> **TASK GOAL**: Below are lines of data; restate word for word those running from the line containing "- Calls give" to the line containing "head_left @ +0", inclusive, and no others.

========

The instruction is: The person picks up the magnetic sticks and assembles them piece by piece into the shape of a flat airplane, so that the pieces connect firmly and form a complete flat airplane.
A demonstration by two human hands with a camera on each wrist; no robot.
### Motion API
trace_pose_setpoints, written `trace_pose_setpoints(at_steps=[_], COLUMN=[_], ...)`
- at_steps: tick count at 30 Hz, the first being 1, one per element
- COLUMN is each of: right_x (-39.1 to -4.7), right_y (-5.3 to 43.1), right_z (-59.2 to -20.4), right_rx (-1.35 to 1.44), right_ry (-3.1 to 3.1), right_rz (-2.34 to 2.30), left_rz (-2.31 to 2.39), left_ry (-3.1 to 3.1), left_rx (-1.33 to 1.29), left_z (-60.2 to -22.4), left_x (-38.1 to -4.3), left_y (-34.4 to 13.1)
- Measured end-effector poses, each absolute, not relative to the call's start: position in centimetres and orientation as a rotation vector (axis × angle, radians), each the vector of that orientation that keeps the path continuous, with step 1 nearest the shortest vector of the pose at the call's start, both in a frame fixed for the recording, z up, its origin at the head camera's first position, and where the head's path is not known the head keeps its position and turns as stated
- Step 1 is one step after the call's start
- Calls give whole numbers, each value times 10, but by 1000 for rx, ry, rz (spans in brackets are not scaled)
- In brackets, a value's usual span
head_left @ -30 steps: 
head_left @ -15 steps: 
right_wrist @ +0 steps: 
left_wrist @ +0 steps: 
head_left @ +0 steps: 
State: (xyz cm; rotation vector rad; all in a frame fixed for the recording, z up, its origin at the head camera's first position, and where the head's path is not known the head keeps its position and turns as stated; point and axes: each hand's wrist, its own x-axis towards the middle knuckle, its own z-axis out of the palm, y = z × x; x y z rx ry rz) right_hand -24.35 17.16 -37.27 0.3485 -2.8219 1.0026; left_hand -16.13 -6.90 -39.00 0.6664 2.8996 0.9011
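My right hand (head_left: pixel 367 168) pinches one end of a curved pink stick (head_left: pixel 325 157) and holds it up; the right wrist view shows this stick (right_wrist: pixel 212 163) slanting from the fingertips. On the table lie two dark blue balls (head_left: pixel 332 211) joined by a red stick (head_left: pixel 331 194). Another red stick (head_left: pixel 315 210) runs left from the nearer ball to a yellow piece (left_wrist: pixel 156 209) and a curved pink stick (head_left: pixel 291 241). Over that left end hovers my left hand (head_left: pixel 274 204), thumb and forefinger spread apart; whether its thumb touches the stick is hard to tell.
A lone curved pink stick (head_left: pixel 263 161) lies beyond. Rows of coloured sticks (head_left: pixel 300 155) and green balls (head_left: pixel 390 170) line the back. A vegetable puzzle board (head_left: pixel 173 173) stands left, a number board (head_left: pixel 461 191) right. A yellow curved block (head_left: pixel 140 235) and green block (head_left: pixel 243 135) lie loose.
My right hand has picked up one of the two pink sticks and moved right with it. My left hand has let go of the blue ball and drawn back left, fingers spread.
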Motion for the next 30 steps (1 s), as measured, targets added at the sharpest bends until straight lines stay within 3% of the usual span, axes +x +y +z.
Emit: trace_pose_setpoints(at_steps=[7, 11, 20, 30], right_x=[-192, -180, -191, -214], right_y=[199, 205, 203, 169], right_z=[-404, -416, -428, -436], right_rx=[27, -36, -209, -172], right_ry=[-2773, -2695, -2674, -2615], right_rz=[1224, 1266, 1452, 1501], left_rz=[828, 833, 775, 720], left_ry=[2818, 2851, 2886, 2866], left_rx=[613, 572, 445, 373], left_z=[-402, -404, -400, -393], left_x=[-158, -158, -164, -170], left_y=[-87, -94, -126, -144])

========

> **RESPONSE TO THE EXERCISE**:
- Calls give whole numbers, each value times 10, but by 1000 for rx, ry, rz (spans in brackets are not scaled)
- In brackets, a value's usual span
head_left @ -30 steps: 
head_left @ -15 steps: 
right_wrist @ +0 steps: 
left_wrist @ +0 steps: 
head_left @ +0 steps: 

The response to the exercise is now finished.